May 2009 - Cinematic wisdom dictates that if you build it, they will come. Beyond the silver screen, at Hypertherm Inc., Hanover, N.H., "it" is an on-site wellness center, and "they" are about 900 employees.
Staffed by two nurses from Dartmouth-Hitchcock Medical Center, Lebanon, N.H., Hypertherm's wellness center provides medical services to employees free of charge.

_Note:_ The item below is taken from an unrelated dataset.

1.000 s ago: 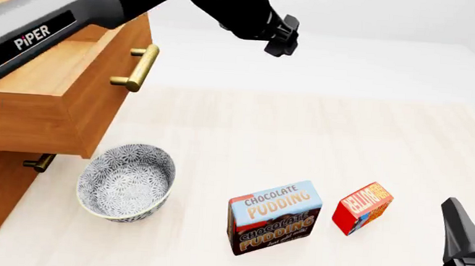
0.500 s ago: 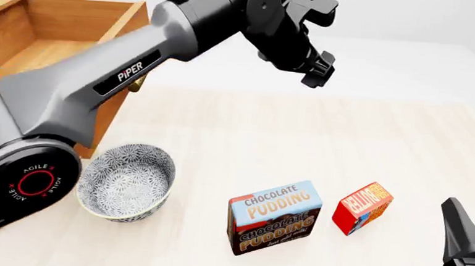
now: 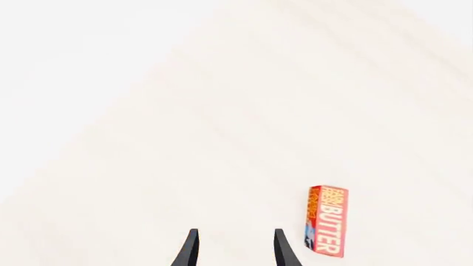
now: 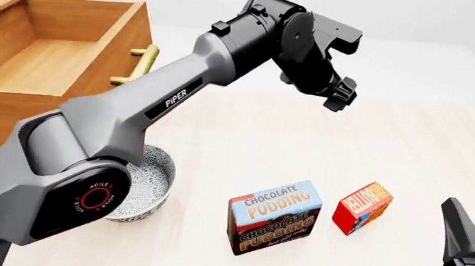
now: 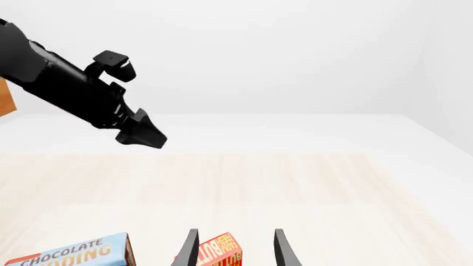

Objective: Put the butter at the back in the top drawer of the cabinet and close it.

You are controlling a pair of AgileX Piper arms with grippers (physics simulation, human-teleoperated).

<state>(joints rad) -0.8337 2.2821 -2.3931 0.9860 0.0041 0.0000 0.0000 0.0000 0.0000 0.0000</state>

"The RN and nurse practitioner come to us with broad experience, so it's wide open as to what they can treat and what they can offer, both on the counseling side, as well as the prescribing side and direct intervention," says Barbara Couch, vice president of corporate social responsibility at Hypertherm.
The bigger picture
The center is just one piece--albeit an important one--to an overall wellness initiative at Hypertherm. The company had provided several programs over the years geared toward employee well-being, but there was never a concerted effort to develop a comprehensive strategy, according to Couch.

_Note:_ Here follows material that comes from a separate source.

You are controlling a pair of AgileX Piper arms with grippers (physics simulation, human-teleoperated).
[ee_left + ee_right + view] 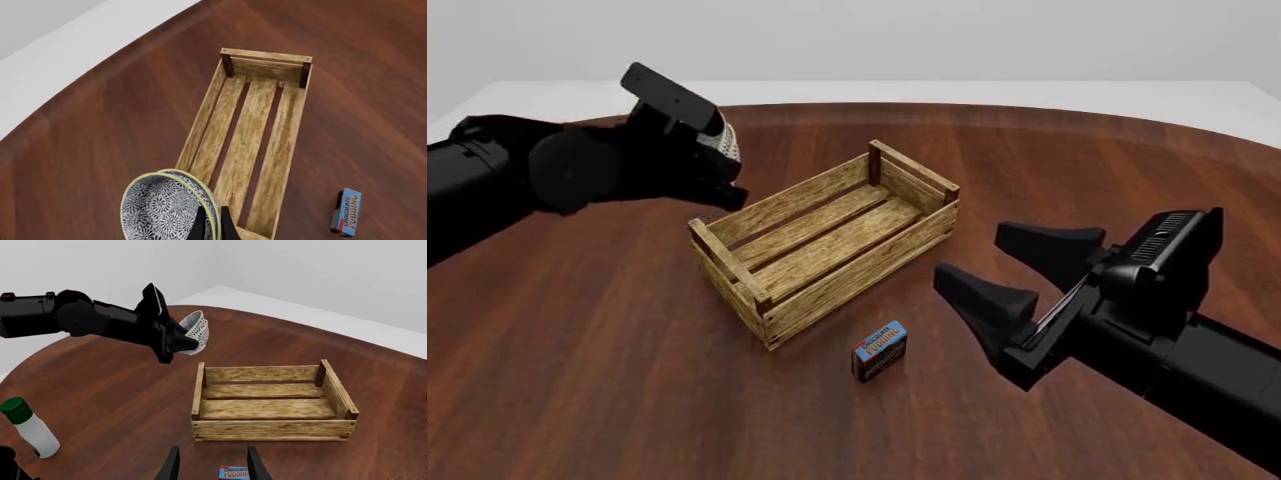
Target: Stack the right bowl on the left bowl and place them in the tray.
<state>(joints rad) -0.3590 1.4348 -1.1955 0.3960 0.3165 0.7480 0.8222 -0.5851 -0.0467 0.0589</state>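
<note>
- The left gripper (pixel 212 227) is raised above the surface (pixel 587 350), just off the tray's (pixel 777 207) near-left end, with its fingers (pixel 199 225) clamped on the rims of two nested bowls.
- The right bowl (pixel 159 210) sits inside the left bowl (pixel 204 188); the pair is tipped on edge, held in the air, outside the tray and not touching it.
- In the front view only a patch of patterned bowl wall shows past the left arm.
- The tray lies on the surface at an angle, its slatted floor bare.
- The right gripper (pixel 1014 272) hovers to the tray's right, fingers spread apart, holding nothing.
- A small blue-and-red box (pixel 880 349) lies on the surface just in front of the tray.
- A white bottle with a green cap (pixel 28 426) stands well to the left of the tray, seen in the right wrist view.
</note>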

"We do a Weight Watchers class every once in a while, we have exercise classes going on and we have a wellness fair, [where] people can have their cholesterol checked," she says. "But those events occur randomly, without an overall strategy. We really wanted to elevate what we were doing here and take it up to a much higher level."
About two years ago, Hypertherm began to take steps to achieve this. As the discussions evolved, Couch says the goal changed from simply offering an on-site wellness center to a more proactive, companywide approach to employee well-being.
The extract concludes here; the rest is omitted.